Here are a couple projects that are worth checking out.
They have been out there for some time, and are still under construction, but they contain ideas that are pretty interesting and exciting. They are based on simple and clean principles, that aim at improving the security models while breaking down the software into numerous smaller components, for a easier development and an improved reliability.
Capabilities is a security model that mixes objects with access control.
The idea is pretty simple, but it brings lots of benefits when you look in the details: if you hold a reference/handle/capability to an object, this handle gives you some authority on that object and gives you access to some of the functions that it offers.
An analogy that is sometimes used to explain capabilities is that of a set of capabilities that you hold is like a set of keys, as it gives you access to the corresponding resources. But this analogy is somewhat limited, as this ACL vs. Capabilities article details.
This article also explains how a capability-based system have nice properties that can't be implemented via ACLs.

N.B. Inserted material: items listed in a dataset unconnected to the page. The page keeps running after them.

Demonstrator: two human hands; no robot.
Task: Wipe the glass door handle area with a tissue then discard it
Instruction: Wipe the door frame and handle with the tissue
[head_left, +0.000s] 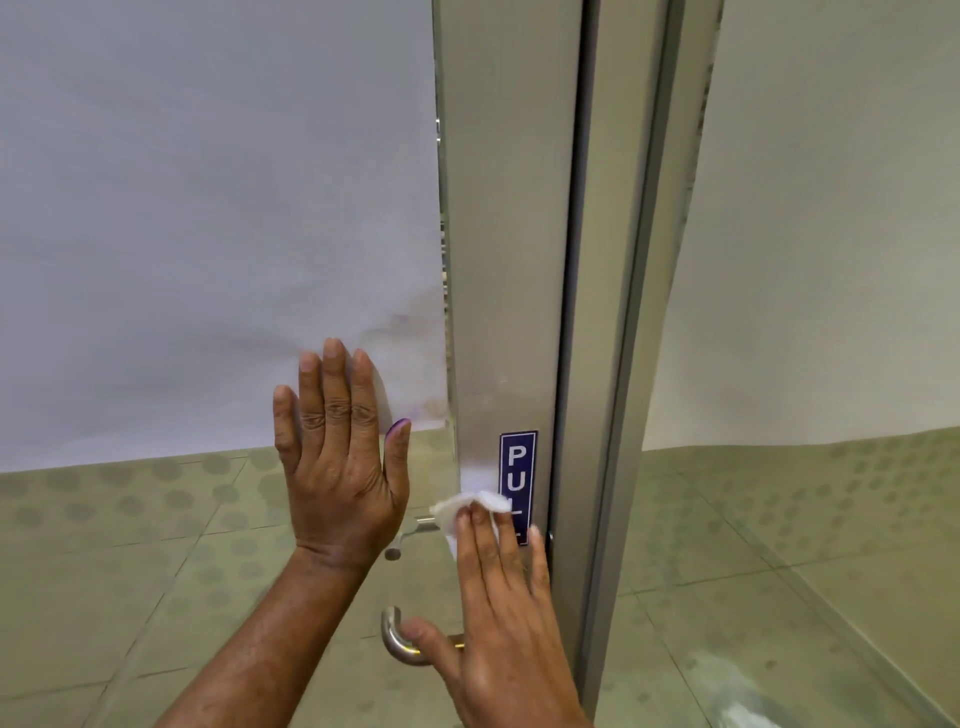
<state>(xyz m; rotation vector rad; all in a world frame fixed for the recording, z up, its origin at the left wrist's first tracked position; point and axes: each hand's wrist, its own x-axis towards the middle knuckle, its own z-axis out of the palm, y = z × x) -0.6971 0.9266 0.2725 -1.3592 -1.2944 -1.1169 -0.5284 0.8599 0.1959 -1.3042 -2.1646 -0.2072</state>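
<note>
Door (218, 218): glass panel fills the left and centre, its upper part frosted white, its lower part clear, with a dotted tiled floor (104, 545) seen through it.

Stile (511, 234): brushed metal upright at the right edge of the glass, running top to bottom; smudges show on the frosting just left of it.

Frame (623, 312): metal post just right of the stile, a dark gap between them. A second glass panel (831, 234), also frosted above, lies to the far right.

Left hand (340, 462): flat, fingers spread and pointing up, palm against the glass left of the stile; it straddles the lower edge of the frosting. Grip open, holding nothing.

Right hand (506, 618): lower right, fingers laid flat and pointing up on the stile, pressing the tissue against the metal; thumb stretched left, touching or just over the handle. Grip flat, not curled round anything.

Handle (400, 644): steel lever below the left hand, its curved end near the right thumb; a second lever end shows higher, between the two hands.

Sign (518, 478): narrow blue vertical label on the stile reading "PULL", its lower letters hidden by tissue and fingers.

Tissue (470, 512): white, crumpled, under the right fingertips, overlapping the sign's lower left and above the handle.
</note>
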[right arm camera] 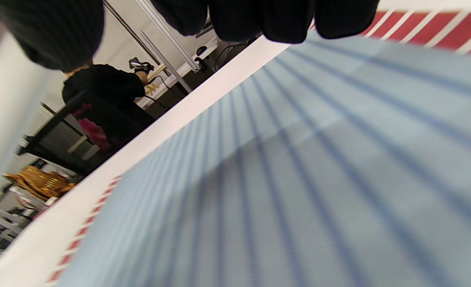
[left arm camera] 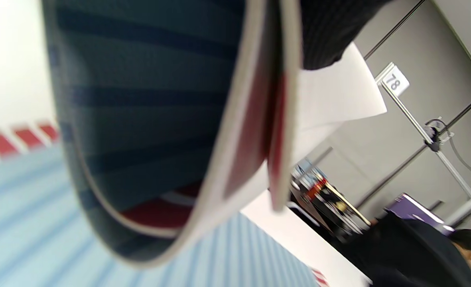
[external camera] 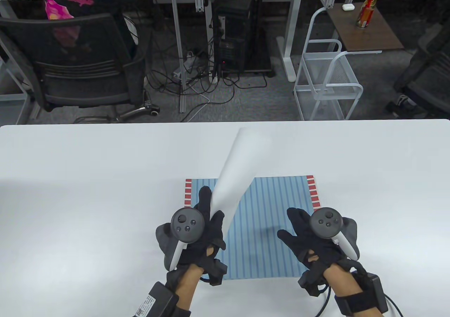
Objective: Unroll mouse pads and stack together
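On the near middle of the white table (external camera: 88, 162) lies 1 flat mouse pad (external camera: 270, 225), pale blue with darker stripes and a red-and-white band along its left and right edges. Over its left part the left hand (external camera: 202, 234) has its grip clamped on a rolled mouse pad (external camera: 235, 171), which looks plain white from above and slants up and away toward the far right, its upper end wider than the end in the hand. From the left wrist view the open near end of that roll shows a blue striped lining and red patches inside, with the white layers curled loosely over each other. The right hand (external camera: 309, 236) hovers over the right part of the flat pad with its fingers spread apart and nothing in them; whether it touches the pad I cannot tell. Beyond the table stand a black office chair (external camera: 81, 67), a white wire rack (external camera: 327, 85) and a small brown side table with a red bottle (external camera: 367, 9).
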A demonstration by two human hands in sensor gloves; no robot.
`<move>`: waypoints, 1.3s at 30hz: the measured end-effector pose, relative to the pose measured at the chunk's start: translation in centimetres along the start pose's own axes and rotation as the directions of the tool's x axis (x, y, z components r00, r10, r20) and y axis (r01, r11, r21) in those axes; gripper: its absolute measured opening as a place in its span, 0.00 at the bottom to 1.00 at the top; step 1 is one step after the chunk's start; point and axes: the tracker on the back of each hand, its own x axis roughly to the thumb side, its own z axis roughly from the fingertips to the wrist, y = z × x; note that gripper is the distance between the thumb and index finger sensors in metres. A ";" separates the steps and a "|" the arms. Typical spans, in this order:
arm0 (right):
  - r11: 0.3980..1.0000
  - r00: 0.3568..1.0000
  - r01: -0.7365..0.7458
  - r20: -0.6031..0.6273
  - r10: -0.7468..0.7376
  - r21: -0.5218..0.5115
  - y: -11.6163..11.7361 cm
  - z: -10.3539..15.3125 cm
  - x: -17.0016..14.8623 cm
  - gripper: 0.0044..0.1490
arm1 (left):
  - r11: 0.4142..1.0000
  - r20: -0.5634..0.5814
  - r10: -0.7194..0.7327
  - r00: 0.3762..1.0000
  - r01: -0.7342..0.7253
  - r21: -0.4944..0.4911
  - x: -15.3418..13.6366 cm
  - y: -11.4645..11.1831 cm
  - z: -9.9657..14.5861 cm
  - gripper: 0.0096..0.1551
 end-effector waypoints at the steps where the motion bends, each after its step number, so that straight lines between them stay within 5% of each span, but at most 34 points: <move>1: 0.998 0.998 0.058 0.012 -0.058 0.014 0.2 -0.2 0.3 0.50 | 0.997 0.002 0.057 0.998 -0.057 -0.061 -0.2 -0.4 -0.1 0.43; 5: 0.934 0.938 0.342 0.025 -0.346 0.102 1.6 -1.1 1.3 0.51 | 0.906 -0.039 0.298 0.954 -0.295 -0.303 -1.5 -1.9 -0.7 0.43; 7: 0.846 0.858 0.506 0.008 -0.514 0.168 2.5 -1.5 1.7 0.51 | 0.761 -0.109 0.455 0.884 -0.449 -0.468 -2.2 -3.1 -1.2 0.43; 9: 0.798 0.816 0.566 -0.005 -0.578 0.206 3.1 -1.6 1.8 0.52 | 0.662 -0.155 0.529 0.834 -0.520 -0.540 -2.6 -4.0 -1.3 0.42; 14: 0.692 0.717 0.686 -0.044 -0.696 0.226 3.3 -1.8 1.1 0.50 | 0.531 -0.243 0.586 0.773 -0.592 -0.606 -3.3 -5.3 -1.6 0.43; 21: 0.734 0.748 0.661 -0.063 -0.661 0.157 3.3 -1.8 0.6 0.44 | 0.595 -0.218 0.495 0.841 -0.511 -0.621 -3.0 -5.8 -1.5 0.49; 28: 0.835 0.839 0.540 0.014 -0.544 0.106 2.1 -1.3 1.3 0.39 | 0.546 -0.244 0.577 0.779 -0.591 -0.594 -3.5 -4.9 -1.7 0.54; 32: 0.841 0.844 0.530 0.031 -0.536 0.110 1.9 -1.3 1.3 0.38 | 0.523 -0.268 0.606 0.749 -0.629 -0.576 -3.9 -4.4 -2.0 0.52; 39: 0.826 0.833 0.546 0.018 -0.553 0.140 1.9 -1.6 0.7 0.37 | 0.648 -0.265 0.541 0.798 -0.597 -0.473 -4.2 -3.2 -2.3 0.37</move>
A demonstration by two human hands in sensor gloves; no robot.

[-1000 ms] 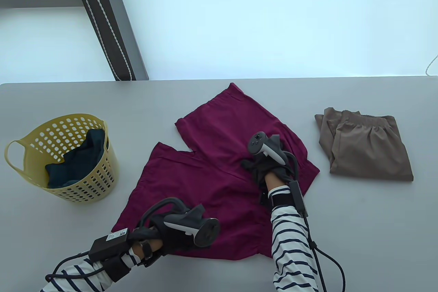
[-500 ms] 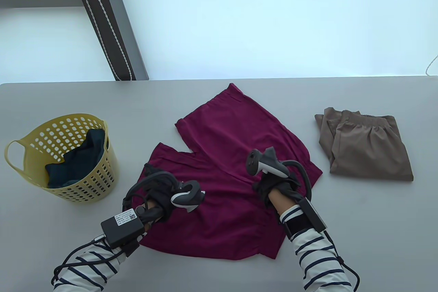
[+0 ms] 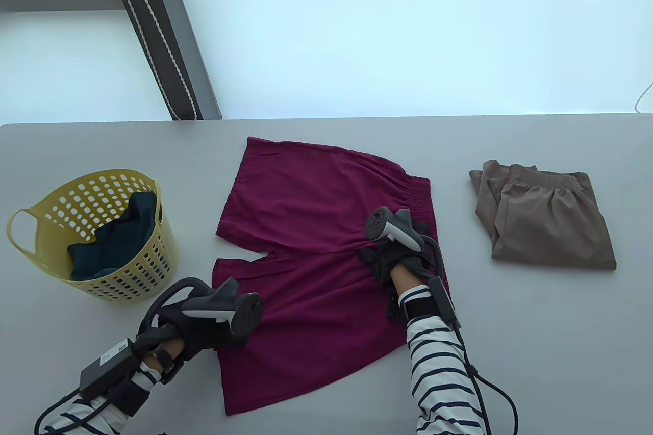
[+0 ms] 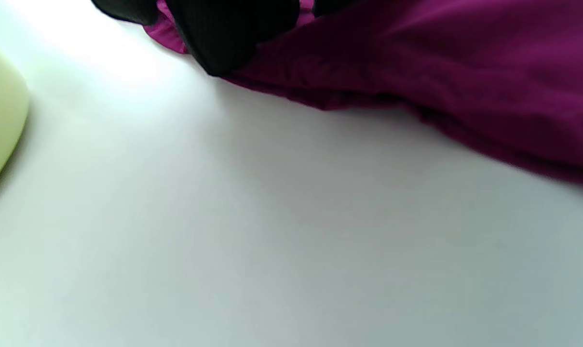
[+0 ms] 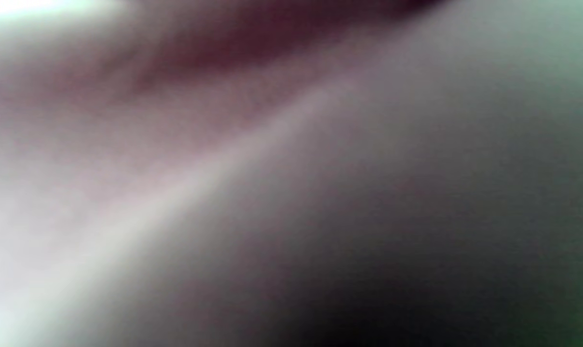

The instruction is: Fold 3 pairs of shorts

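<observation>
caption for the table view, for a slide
Gloved hands spread maroon shorts flat, between a yellow basket and folded tan shorts.

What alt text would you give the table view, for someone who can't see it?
Two gloved hands, left hand and right hand, rest on maroon shorts spread flat on a grey table. A yellow basket holding dark fabric sits left; folded tan shorts lie right.

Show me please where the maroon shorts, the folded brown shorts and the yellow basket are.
maroon shorts [image 3: 311, 200]: table view, on the far leg.
folded brown shorts [image 3: 553, 228]: table view, on the top layer.
yellow basket [image 3: 153, 256]: table view, on its perforated wall.
</observation>
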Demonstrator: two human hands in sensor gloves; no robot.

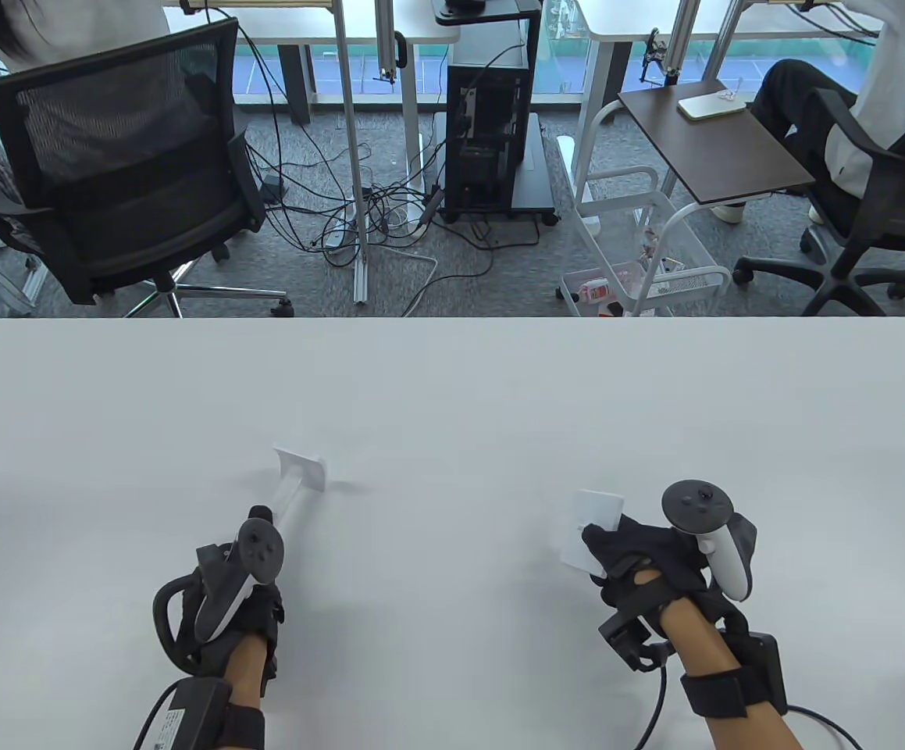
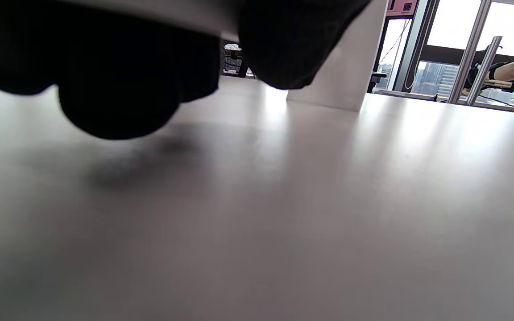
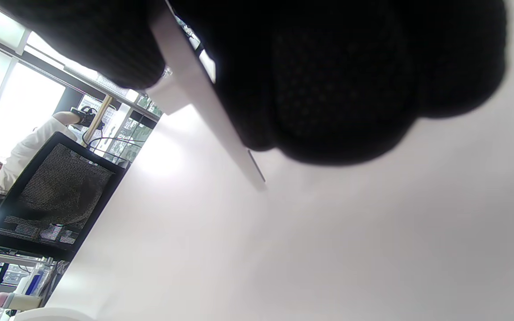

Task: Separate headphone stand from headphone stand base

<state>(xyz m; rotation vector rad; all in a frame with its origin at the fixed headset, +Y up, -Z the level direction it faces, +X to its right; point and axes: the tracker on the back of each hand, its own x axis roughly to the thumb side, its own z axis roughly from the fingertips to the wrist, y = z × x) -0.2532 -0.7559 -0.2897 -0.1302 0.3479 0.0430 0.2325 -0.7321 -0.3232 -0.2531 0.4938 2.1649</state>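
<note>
Near the front edge of the desk (image 1: 452, 375), toward its left side, the left hand (image 1: 226, 601) grips the lower end of the headphone stand (image 1: 296, 488); the fingers are closed around the white post. The post runs away from the person, and the flat plate at its far end touches the desk, as the left wrist view shows. Toward the right side, also near the front edge, the right hand (image 1: 651, 566) holds the headphone stand base (image 1: 593, 527), a thin white plate, pinched between thumb and fingers and tilted on its edge, a little above the desk. The two parts are well apart, so the separation itself seems to be already made, and the step in hand is probably to put both parts down. To do this well, the person should lower the base until it lies flat and only then loosen the fingers, because a thin plate released on its edge will fall over. The stand should be laid down slowly on its side, so that it does not roll toward the base. Beyond the far edge of the desk stands a black office chair (image 1: 116, 156) on the floor
</note>
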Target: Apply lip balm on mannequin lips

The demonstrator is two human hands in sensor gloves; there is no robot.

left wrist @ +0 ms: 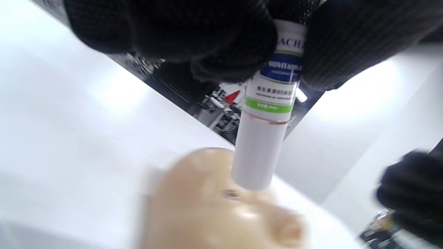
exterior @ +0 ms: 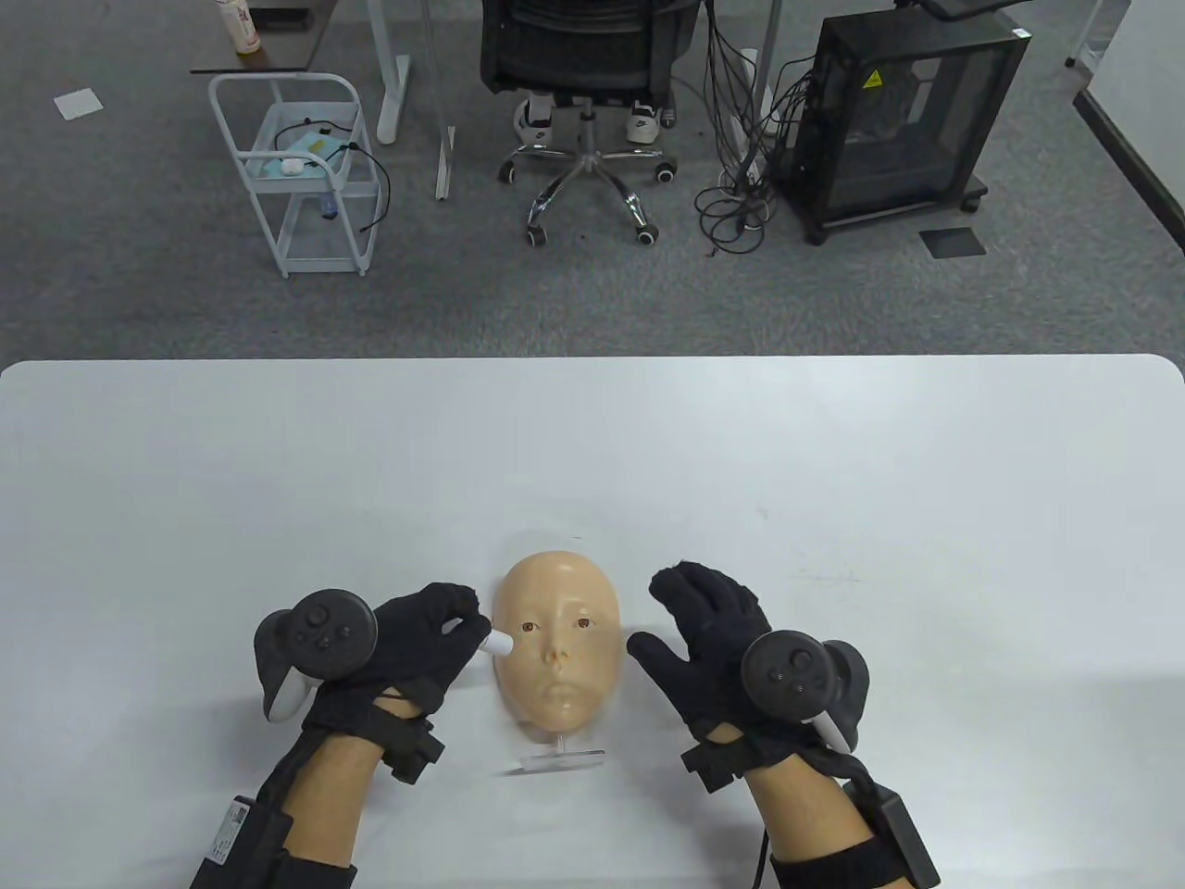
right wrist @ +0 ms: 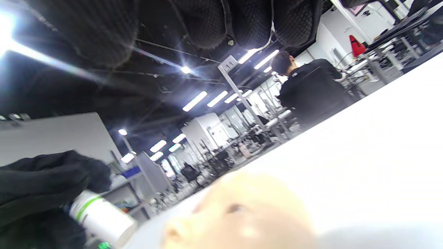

To summarize, capability-based systems allow a fine grain access control (that helps respecting the least privilege principle), use explicit authority (a program doesn't implicitely inherit access permissions from the user/principal who launched it and each capability explicitly binds the resource and the authority used to access it) and are elegant and uniform (no need for extra 'special' access rules to give permission to modify the access permissions themselves).
Some more information about capabilities can be found at Norman's Hardy homepage.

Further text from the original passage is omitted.